Targeted capture performed similarly or better, and cost as little or less, than RNA-Seq and WGS
To demonstrate the usefulness of our method for sequencing complete coding sequences in comparison to other approaches, we assembled RNA-seq reads from Thamnophis sirtalis eye tissue and previously published whole genome sequencing datasets (Card et al. 2014; Zhang et al. 2014) of various coverage using our guided assembly pipeline. We evaluated the recovery and completeness of the assembled sequences, as well as the costs of sequencing, in comparison to our targeted capture approach. We found that the RNA-Seq dataset recovered substantially fewer genes, but that the completeness of genes that were recovered was similar to that of the capture data in general, and slightly higher than the capture for Thamnophis specifically (Table 5, Table S11). The reduced number of genes recovered was due primarily to the fact that RNA-Seq was performed on eye tissue and not all of the 160 genes that were targeted are expressed in the eye, despite the focus on visual genes in our probe set. This highlights one of the main drawbacks of RNA-Seq, but could be overcome if the genes of interest were all sufficiently expressed in a single tissue type or by pooling RNA extracted from multiple tissue types, although the second option may require additional sequencing depth. Additionally, genes may not have been recovered if they were not expressed at sufficient levels to be captured at the sequenced coverage level. Sequencing rare transcripts will be more difficult (i.e., require higher coverage) with RNA-Seq, but this drawback does not apply to targeted capture or other genomic approaches.

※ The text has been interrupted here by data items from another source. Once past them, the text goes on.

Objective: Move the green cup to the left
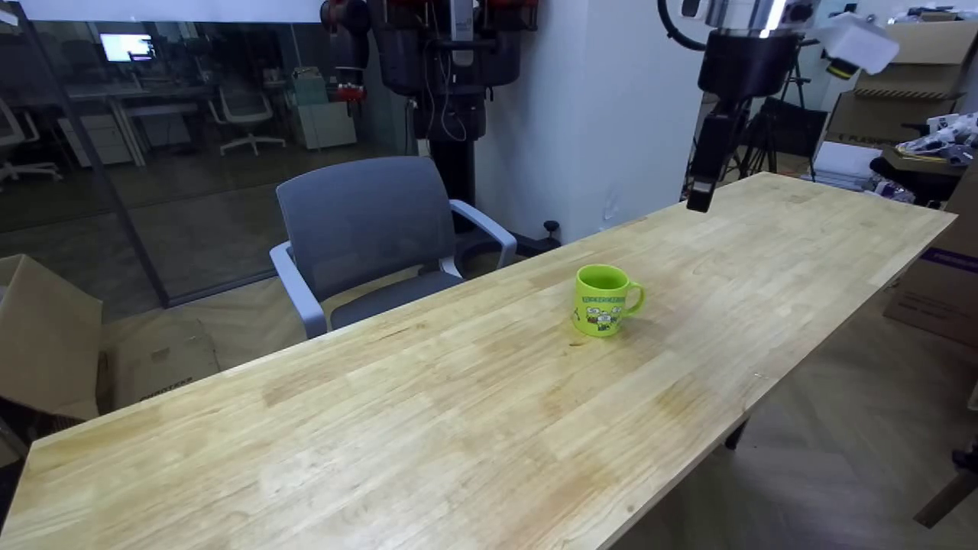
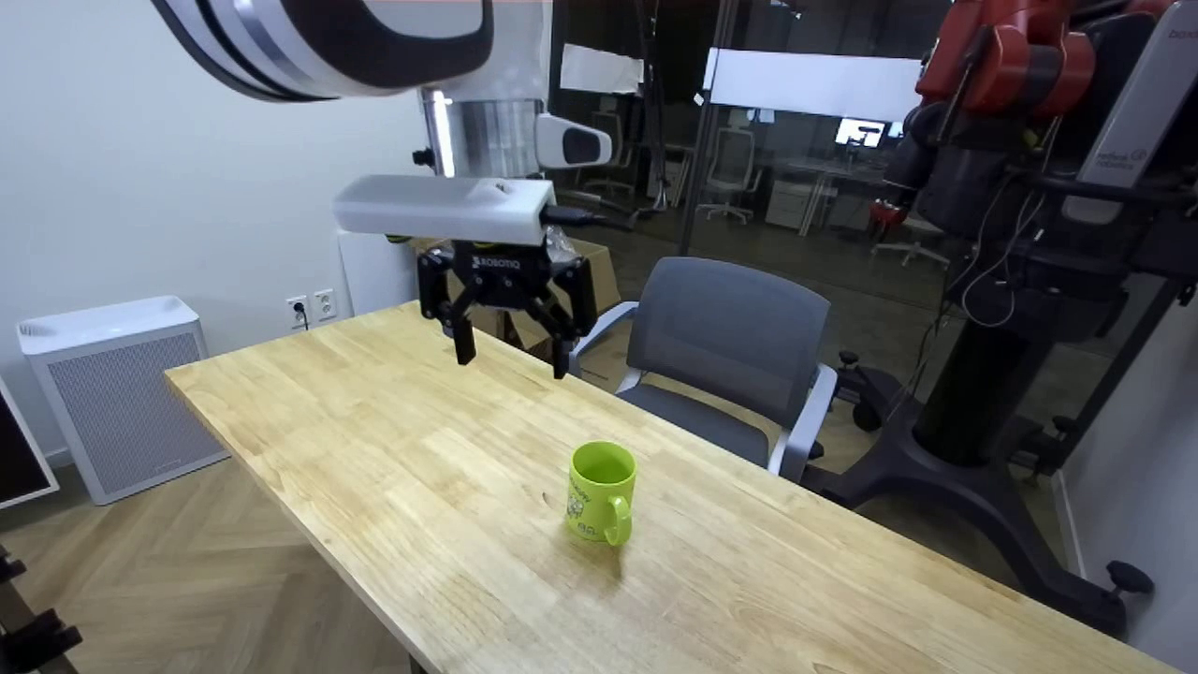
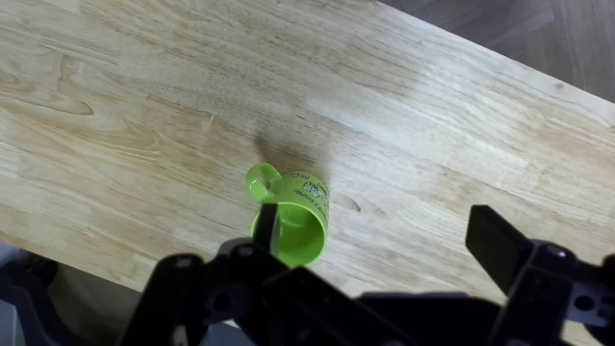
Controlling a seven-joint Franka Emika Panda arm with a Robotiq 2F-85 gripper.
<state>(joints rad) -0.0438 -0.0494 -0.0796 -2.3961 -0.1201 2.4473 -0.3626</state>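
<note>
Cup (image 2: 593,501), green, upright on wooden table (image 2: 421,487), end effector (image 2: 512,356) hanging above, fingers (image 2: 465,345) spread wide, holding nothing

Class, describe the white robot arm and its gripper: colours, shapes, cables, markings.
The arm is rounded, white with black, with a shiny silver collar. A white, box-shaped housing carries a black cable. The gripper is black, marked ROBOTIQ in pale letters, with angular, jointed jaws.

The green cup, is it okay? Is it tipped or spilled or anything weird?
Nothing looks odd. The green cup stands upright on the table, handle attached, with no crack or spill showing. In the wrist view a finger hides part of the cup, but the open gripper hangs apart from it.
</note>
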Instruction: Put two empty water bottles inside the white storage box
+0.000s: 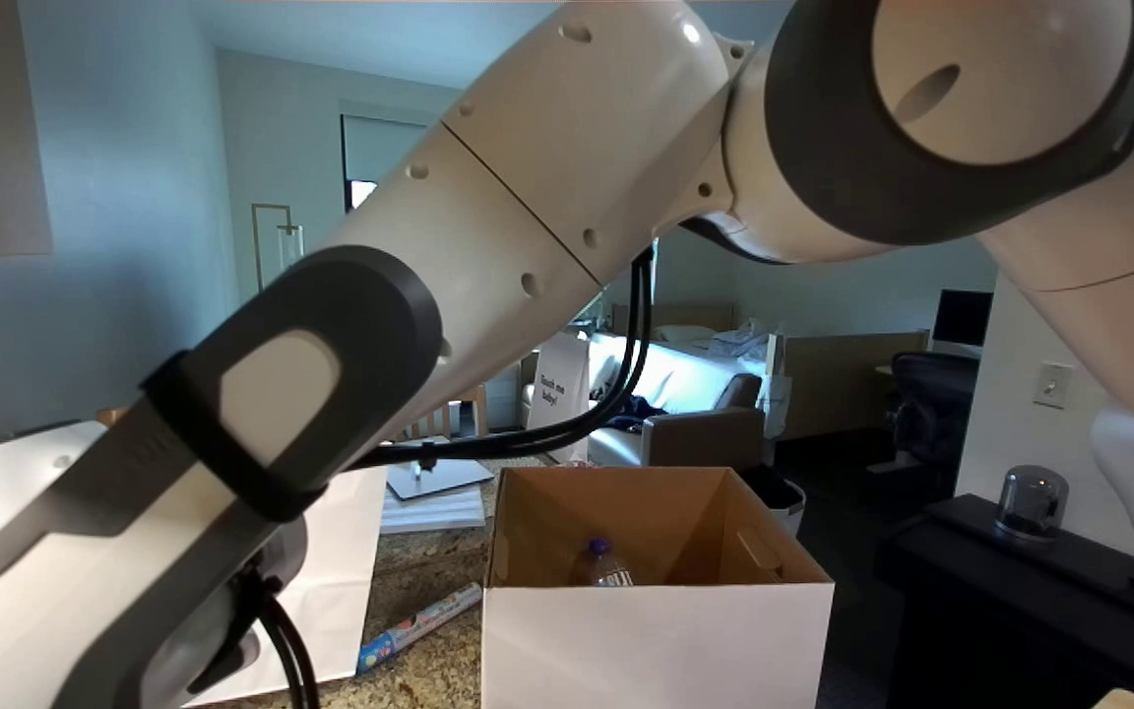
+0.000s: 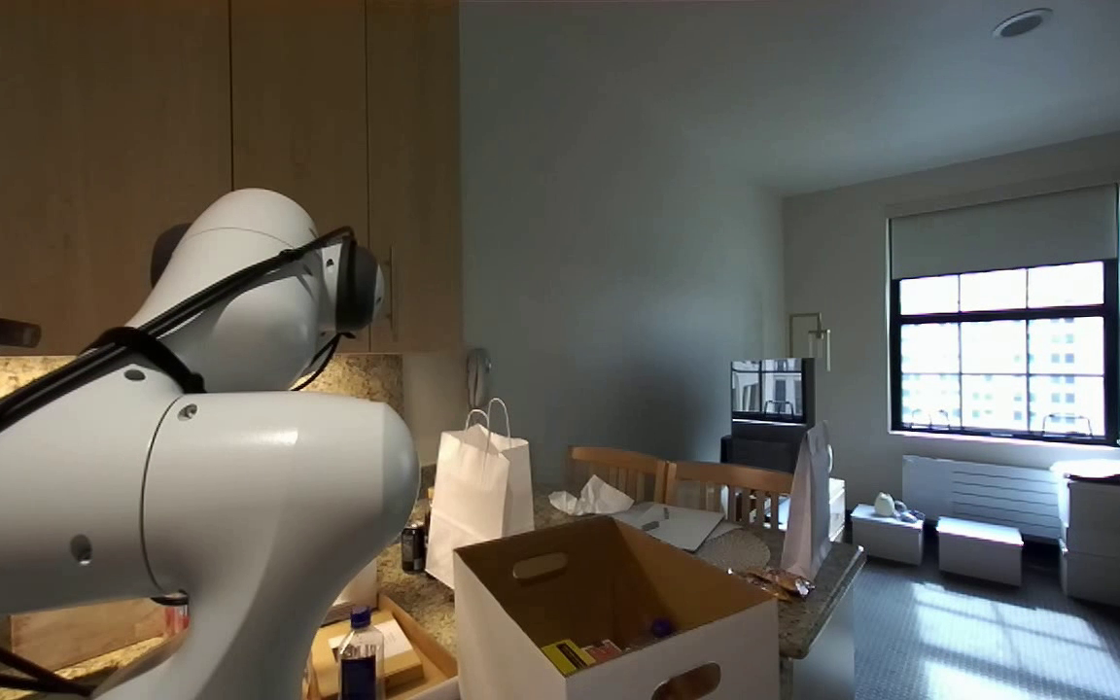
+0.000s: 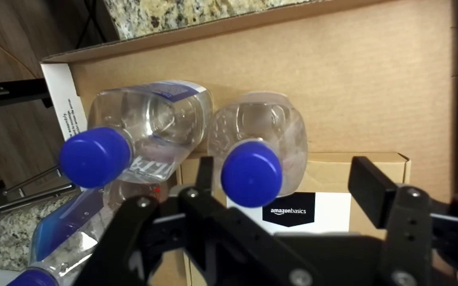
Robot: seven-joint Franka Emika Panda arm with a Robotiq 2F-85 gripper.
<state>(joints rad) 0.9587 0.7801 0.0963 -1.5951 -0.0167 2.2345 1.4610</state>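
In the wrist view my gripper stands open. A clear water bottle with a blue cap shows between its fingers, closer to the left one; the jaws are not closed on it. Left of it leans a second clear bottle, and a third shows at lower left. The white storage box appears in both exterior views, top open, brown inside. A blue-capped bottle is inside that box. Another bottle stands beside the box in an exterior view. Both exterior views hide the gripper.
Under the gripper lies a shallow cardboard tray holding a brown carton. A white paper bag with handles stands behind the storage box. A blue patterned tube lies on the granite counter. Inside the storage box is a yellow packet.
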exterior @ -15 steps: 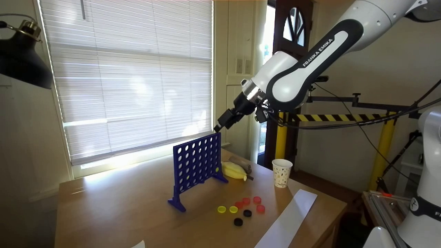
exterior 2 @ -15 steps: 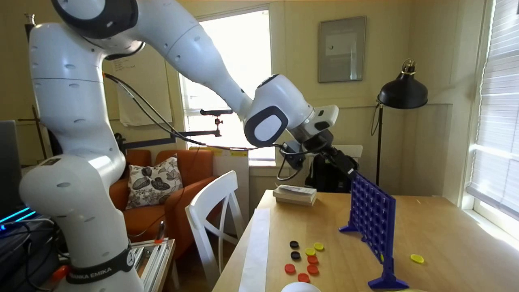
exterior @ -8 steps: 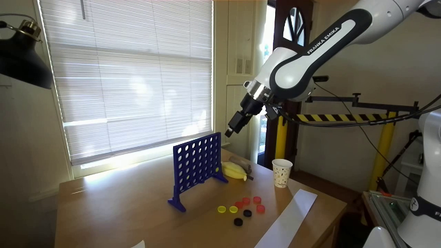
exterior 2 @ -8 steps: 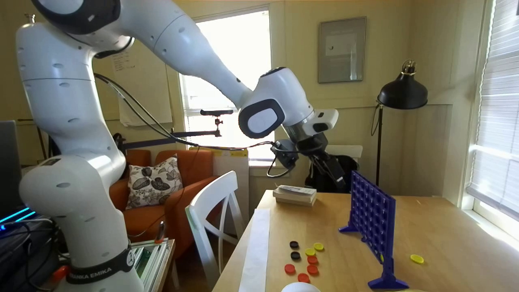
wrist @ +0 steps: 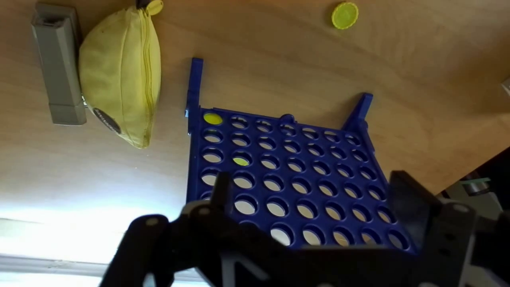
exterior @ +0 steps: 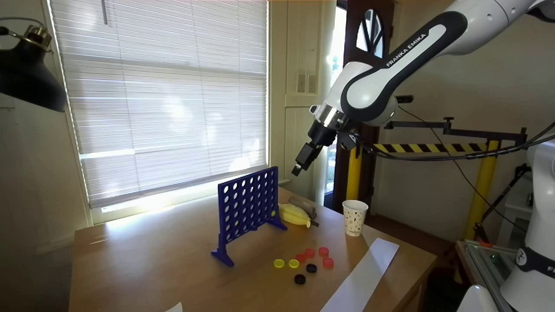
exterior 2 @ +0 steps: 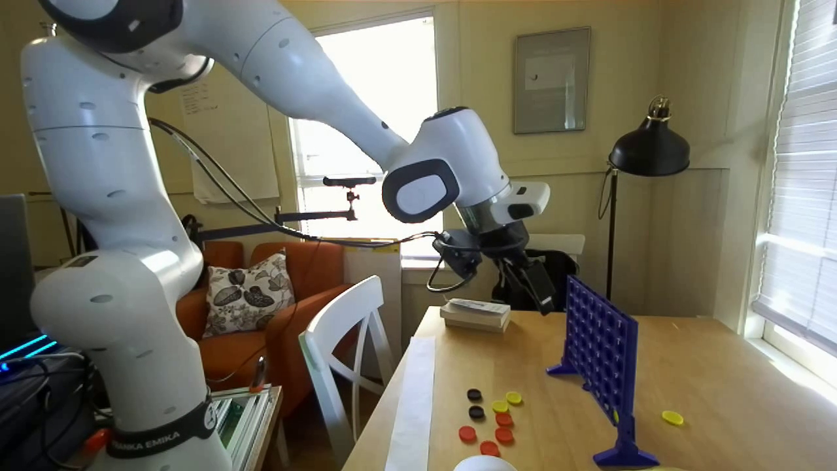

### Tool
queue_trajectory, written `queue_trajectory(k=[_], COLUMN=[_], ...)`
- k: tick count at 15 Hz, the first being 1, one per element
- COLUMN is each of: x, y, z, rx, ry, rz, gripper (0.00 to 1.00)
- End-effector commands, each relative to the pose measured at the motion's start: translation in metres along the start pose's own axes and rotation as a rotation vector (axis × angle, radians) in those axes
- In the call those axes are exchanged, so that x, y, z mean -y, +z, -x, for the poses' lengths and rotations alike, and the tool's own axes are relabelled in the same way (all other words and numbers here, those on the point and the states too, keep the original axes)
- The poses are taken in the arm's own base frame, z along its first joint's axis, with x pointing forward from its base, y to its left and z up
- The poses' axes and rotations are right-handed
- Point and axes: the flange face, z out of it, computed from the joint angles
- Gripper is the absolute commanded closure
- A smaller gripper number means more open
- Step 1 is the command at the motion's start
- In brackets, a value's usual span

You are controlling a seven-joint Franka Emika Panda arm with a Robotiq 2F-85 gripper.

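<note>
The arm (exterior: 401, 58) slopes down to a tilted gripper (wrist: 312, 189), 2 blurred fingers (wrist: 412, 203) wide apart, seemingly parallel

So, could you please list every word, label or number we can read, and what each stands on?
"FRANKA EMIKA": on the robot arm.
"RANKA EMIKA": on the black base band, in an exterior view.
"F", cut off by the picture's edge: the same band, in an exterior view.
"BANANA", the rest blurred: on the dark label of the yellow pouch.
Too small to read: the wall sheet's writing; any print on the books.
</note>
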Motion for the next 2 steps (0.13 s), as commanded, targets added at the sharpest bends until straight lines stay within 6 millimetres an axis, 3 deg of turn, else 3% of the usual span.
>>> queue_trajectory(k=[1, 2], x=[0.0, 0.0], y=[0.0, 0.0001], z=[0.0003, 0.0005], rx=[0.0, 0.001], ry=[-0.001, -0.001], rz=[0.0, 0.0], gripper=[0.0, 0.0])
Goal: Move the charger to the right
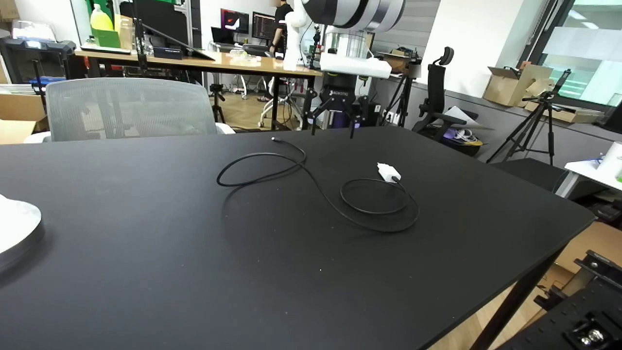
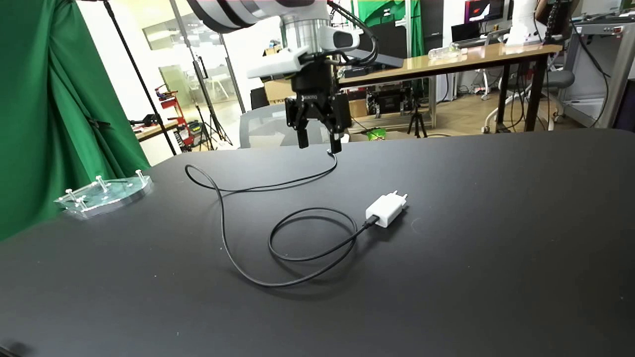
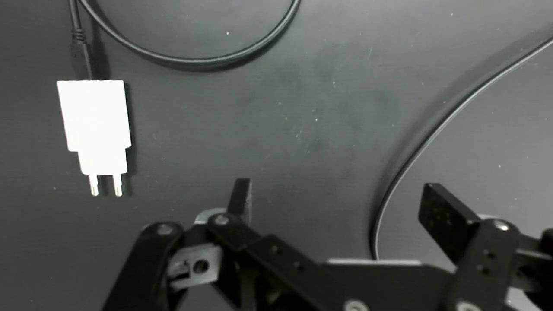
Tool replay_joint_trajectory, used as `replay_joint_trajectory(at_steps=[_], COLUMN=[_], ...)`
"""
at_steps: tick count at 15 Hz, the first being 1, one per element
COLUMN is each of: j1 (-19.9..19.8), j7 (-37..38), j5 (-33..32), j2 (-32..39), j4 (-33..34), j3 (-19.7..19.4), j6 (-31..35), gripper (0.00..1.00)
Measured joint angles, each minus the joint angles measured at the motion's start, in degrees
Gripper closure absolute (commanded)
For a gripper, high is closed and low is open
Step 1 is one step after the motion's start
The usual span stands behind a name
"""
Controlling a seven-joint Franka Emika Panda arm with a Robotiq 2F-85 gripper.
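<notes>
The charger has a white plug block (image 1: pixel 388 173), also in an exterior view (image 2: pixel 386 208) and at left in the wrist view (image 3: pixel 97 121). Its two prongs point toward the bottom of the wrist view. A black cable (image 1: pixel 388 231) runs from the block in loose loops on the dark table; it also shows in an exterior view (image 2: pixel 270 286). My gripper (image 1: pixel 333 133) is open and empty above the table, near the cable's free end in an exterior view (image 2: pixel 319 148). In the wrist view the gripper (image 3: pixel 337 185) has a stretch of cable below, between its fingers; the block is left of both fingers.
The dark table (image 1: pixel 194 262) bears a white, rounded flat object (image 1: pixel 17 223) at an exterior view's left edge. A clear plate with upright bolts (image 2: pixel 106 194) lies at the table's left in an exterior view. A grey mesh chair (image 1: pixel 131 109) stands behind the table.
</notes>
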Motion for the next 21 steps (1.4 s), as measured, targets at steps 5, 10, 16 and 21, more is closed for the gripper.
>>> replay_joint_trajectory(at_steps=[5, 10, 16, 21], j1=[1.92, 5.07, 8.22, 9.37], j7=[3.92, 9.03, 13.11, 14.27], j5=[0.01, -0.1, -0.4, -0.35], j2=[3.79, 7.0, 10.19, 12.11], j4=[4.71, 7.11, 7.13, 7.09], j3=[-0.24, -1.78, -3.42, -3.89], j6=[0.43, 2.93, 7.94, 12.15], gripper=[0.0, 0.0, 0.0, 0.4])
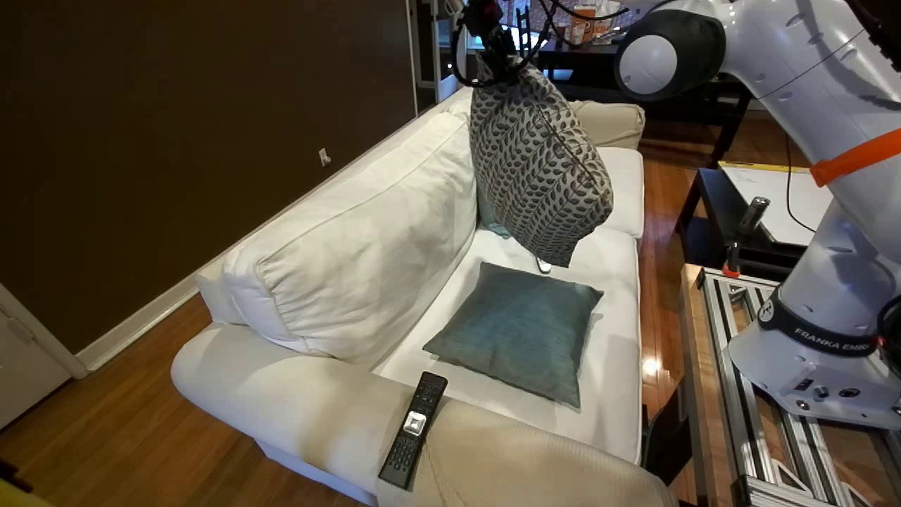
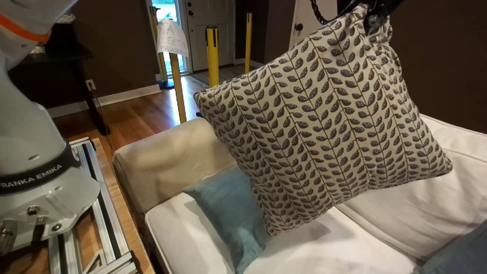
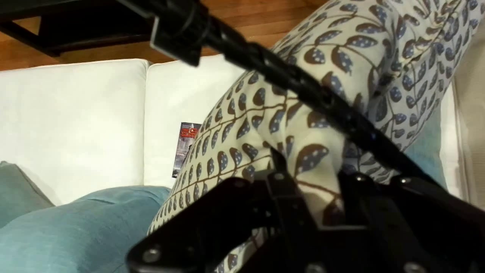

While the completeness levels were similar between reference guided RNA-Seq and targeted capture, we also compared results for de novo assembly of the transcriptome as this would be the typical procedure with a species that lacks a reference genome. With de novo assembly we recovered 77.5% of the 160 genes with an average completeness of 91.5% for Thamnophis (Table S11). However, our guided assembly pipeline is highly stringent in that it requires a minimum of 10X coverage for a base to be called in the consensus. When we relaxed this to the default minimum of 3X we found an increase in recovery and completeness that slightly exceeded the de novo assembly.
We also compared our targeted capture method against non-enriched whole genome sequencing (WGS). We selected four previously sequenced datasets containing an increasing number of reads in order to determine what sequence coverage was necessary to overcome the lack of enrichment. Using our same assembly and analyses pipeline, we found that only at the highest sequencing coverage tested (265 million reads) was recovery and completeness satisfactory (Table 5, Table S12). However, when we relaxed the stringent 10X coverage requirement to the default minimum of 3X we obtained a marked increase in both recovery and completeness, but this was still well below that found for the sequence capture experiment for the low and medium coverage tests (26–184 million reads).
In terms of the costs of producing the data, RNA-Seq and targeted capture are similar, whereas whole genome sequencing was substantially more expensive. A single targeted capture sample (for a run with 16 samples total) and ~30 million reads of RNA-Seq (approximately one sixth of a HiSeq lane) cost essentially the same (Table 6, Table S13). Sequence capture further excels due to its scalability to larger numbers of samples, which at 96 samples would have reduced the cost by almost 20% per sample. When smaller numbers of samples are required, and RNA appropriate tissue is available, RNA-Seq would be the preferred method due to the time investment involved in developing a set of probe sequences and the relative ease of de novo assembly. For genome sequencing, even the low coverage genomes cost more than targeted capture (per sample), with the higher coverage genomes costing almost four times as much. Despite the substantially higher cost, WGS may be desirable if there is a very large number of genes of interest and/or if there is only a small number of species to be sequenced. RNA-Seq may still be preferable in these cases if fresh tissue is available. Otherwise, sequencing a species on the equivalent of a single HiSeq lane (our highest coverage tested, but still much lower than needed to de novo assemble a complete genome) may be a useful way to obtain many nearly complete coding sequences. A cross-species reference-guided genome assembly approach, as proposed by Card et al. (2014), may be able to recover more complete genes from lower coverage genomes as well.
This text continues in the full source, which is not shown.